Records contained in a dataset

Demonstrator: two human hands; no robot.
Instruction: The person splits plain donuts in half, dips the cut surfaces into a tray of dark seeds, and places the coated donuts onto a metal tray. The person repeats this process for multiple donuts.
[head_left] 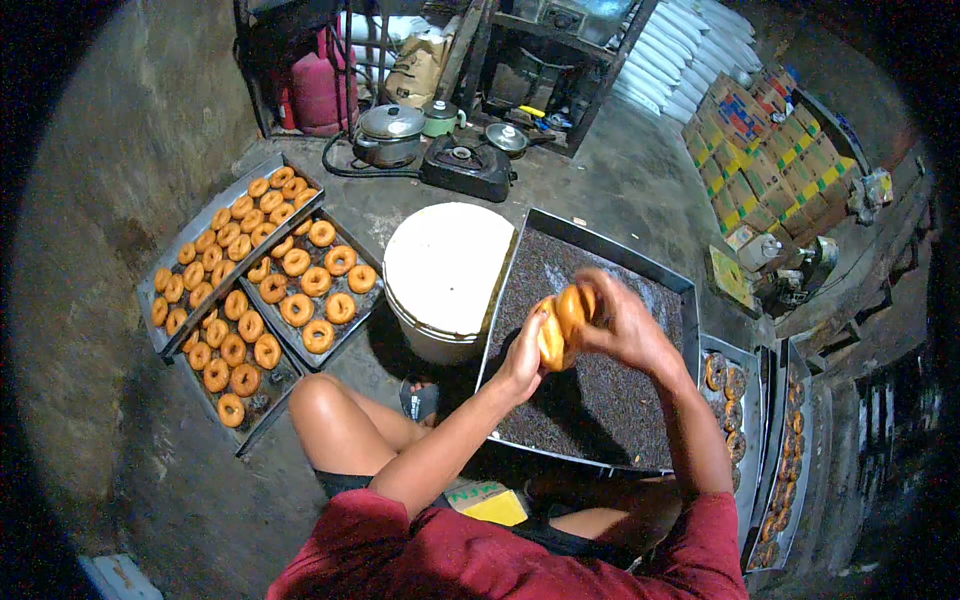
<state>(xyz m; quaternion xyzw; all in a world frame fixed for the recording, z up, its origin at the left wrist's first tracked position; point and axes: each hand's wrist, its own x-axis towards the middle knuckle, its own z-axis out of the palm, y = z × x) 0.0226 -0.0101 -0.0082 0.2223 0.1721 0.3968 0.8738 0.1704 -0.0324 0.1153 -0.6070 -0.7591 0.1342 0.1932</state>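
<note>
My left hand (523,358) is closed around ring doughnuts (551,336), holding them on edge above a large metal tray (692,318). Facing it, my right hand (628,322) has its fingers curled over another golden doughnut (575,308) pressed close to the first. How many doughnuts are stacked between the hands is partly hidden by the fingers. Dark brown sprinkles (620,415) cover the tray's bottom, with a pale dusting toward the far side. Left of this tray stands a round white bucket (440,345) with a bright white top.
Trays of plain doughnuts (316,281) lie overlapping on the left floor. Dark-topped doughnuts (733,382) fill trays at my right. Beyond are a stove (465,168), a lidded pot (389,135), a pink gas cylinder (322,85), white sacks (665,50) and stacked cartons (765,165).
</note>
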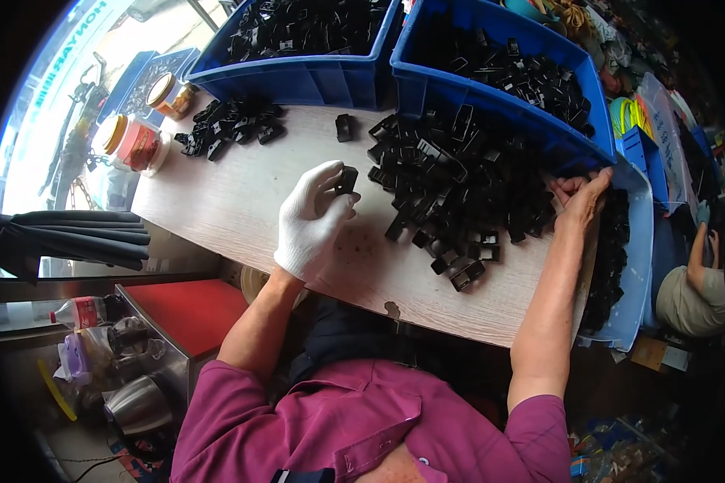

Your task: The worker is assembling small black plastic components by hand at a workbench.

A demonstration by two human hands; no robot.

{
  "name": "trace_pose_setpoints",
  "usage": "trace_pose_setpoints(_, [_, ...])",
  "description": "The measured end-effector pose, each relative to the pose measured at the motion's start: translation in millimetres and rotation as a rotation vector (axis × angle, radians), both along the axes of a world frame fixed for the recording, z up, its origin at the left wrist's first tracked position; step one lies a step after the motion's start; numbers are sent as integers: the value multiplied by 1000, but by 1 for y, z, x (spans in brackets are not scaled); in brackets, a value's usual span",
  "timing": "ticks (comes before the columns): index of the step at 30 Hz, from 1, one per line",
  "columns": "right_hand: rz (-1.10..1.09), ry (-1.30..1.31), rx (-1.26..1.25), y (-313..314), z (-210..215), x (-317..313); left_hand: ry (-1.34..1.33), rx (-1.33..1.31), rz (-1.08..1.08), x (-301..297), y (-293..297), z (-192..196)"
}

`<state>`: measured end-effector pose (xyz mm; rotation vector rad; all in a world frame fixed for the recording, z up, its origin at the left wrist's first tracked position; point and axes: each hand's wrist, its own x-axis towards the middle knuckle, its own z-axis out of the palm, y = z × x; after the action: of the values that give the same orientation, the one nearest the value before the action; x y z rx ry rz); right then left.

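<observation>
My left hand (308, 221), in a white knitted glove, pinches a small black plastic part (347, 180) between thumb and fingers above the table. My bare right hand (580, 197) is at the right end of a big heap of black plastic parts (459, 173), just below the near corner of a blue bin (503, 127). Its fingers are curled, and what they hold, if anything, is hidden. One single black part (345, 127) lies apart between the heap and a smaller pile of black parts (234, 125) at the left.
A second blue bin (298, 87) full of black parts stands at the back. Two lidded jars (133, 145) sit near the left edge of the table (225, 197). A light blue crate (636, 266) with black parts is at the right. Another person (695, 286) is at far right.
</observation>
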<state>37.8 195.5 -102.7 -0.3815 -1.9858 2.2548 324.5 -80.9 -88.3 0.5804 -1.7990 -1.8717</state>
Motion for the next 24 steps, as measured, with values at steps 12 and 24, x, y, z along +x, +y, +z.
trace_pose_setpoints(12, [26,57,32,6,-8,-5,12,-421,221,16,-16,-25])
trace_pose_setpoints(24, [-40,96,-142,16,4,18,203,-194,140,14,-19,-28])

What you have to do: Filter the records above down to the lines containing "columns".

Answer to the exercise:
  "timing": "ticks (comes before the columns): index of the step at 30 Hz, from 1, one per line",
  "columns": "right_hand: rz (-1.10..1.09), ry (-1.30..1.31), rx (-1.26..1.25), y (-313..314), z (-210..215), x (-317..313); left_hand: ry (-1.34..1.33), rx (-1.33..1.31), rz (-1.08..1.08), x (-301..297), y (-293..297), z (-192..196)"

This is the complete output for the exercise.